Before long the cat was seized by another fit of longing. She said to the mouse, "You must do me a favour, and once more manage the house for a day alone. I am again asked to be godmother, and, as the child has a white ring round its neck, I cannot refuse." The good mouse consented, but the cat crept behind the town walls to the church, and devoured half the pot of fat. "Nothing ever seems so good as what one keeps to oneself," said she, and was quite satisfied with her day's work. When she went home the mouse inquired, "And what was this child christened?" "Half-done," answered the cat. "Half-done! What are you saying? I never heard the name in my life, I'll wager anything it is not in the calendar!"
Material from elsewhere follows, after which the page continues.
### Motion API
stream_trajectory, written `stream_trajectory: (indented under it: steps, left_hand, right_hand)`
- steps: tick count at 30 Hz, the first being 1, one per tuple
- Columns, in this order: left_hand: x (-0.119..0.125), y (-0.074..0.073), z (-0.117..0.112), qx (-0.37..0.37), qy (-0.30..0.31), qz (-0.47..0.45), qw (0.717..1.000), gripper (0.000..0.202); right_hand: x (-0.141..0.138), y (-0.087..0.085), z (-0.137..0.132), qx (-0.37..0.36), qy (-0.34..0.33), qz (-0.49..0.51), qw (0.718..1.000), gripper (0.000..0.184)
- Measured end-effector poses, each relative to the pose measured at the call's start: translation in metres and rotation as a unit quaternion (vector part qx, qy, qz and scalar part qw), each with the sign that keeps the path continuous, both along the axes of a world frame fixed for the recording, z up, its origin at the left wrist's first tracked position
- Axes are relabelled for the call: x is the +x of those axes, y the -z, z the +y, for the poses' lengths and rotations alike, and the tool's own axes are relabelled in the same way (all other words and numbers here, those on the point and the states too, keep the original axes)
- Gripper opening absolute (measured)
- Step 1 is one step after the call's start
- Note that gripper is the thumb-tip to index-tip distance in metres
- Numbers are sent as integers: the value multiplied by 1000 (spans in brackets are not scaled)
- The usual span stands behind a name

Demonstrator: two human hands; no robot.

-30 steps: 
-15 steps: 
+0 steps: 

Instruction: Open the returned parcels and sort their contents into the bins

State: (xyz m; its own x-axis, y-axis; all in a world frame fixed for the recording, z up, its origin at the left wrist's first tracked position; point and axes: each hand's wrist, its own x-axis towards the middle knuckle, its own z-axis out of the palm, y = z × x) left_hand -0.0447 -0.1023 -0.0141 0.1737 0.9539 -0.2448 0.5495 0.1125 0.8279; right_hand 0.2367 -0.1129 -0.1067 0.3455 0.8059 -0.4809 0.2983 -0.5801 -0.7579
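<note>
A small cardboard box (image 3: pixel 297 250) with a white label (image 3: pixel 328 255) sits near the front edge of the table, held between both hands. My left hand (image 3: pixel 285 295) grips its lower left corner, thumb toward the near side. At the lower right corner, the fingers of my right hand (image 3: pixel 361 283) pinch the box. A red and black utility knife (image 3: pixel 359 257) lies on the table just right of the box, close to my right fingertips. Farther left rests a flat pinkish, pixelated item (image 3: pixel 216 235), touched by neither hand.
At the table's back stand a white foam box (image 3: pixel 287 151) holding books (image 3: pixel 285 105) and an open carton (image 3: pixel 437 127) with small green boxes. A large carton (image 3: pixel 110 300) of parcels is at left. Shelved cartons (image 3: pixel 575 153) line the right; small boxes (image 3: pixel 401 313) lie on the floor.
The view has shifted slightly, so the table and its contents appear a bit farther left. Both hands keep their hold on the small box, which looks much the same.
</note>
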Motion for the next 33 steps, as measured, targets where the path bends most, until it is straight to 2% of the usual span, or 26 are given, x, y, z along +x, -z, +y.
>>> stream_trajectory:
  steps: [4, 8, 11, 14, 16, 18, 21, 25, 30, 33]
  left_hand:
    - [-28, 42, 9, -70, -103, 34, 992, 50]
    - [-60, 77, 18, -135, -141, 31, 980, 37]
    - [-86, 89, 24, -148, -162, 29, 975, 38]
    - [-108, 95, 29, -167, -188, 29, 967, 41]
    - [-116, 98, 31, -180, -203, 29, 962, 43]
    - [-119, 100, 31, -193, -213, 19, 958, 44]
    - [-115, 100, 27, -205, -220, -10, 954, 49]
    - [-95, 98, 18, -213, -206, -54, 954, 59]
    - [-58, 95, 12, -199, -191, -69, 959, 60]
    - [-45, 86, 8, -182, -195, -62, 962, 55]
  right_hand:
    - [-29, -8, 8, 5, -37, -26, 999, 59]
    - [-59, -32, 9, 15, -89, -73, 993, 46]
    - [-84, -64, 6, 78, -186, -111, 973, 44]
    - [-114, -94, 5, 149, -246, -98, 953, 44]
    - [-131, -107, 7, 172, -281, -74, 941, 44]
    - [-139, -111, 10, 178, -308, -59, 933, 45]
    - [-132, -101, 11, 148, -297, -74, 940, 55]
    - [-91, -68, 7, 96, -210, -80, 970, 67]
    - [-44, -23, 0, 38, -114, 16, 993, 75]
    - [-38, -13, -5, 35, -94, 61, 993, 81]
The cat's mouth soon began to water for some more licking. "All good things go in threes," said she, "I am asked to stand godmother again. The child is quite black, only it has white paws, but with that exception, it has not a single white hair on its whole body; this only happens once every few years, you will let me go, won't you?" "Top-off! Half-done!" answered the mouse, "they are such odd names, they make me very thoughtful." "You sit at home," said the cat, "in your dark-grey fur coat and long tail, and are filled with fancies, that's because you do not go out in the daytime." During the cat's absence the mouse cleaned the house, and put it in order, but the greedy cat entirely emptied the pot of fat. "When everything is eaten up one has some peace," said she to herself, and well filled and fat she did not return home till night. The mouse at once asked what name had been given to the third child. "It will not please you more than the others," said the cat. "He is called All-gone." "All-gone," cried the mouse, "that is the most suspicious name of all! I have never seen it in print. All-gone; what can that mean?" and she shook her head, curled herself up, and lay down to sleep.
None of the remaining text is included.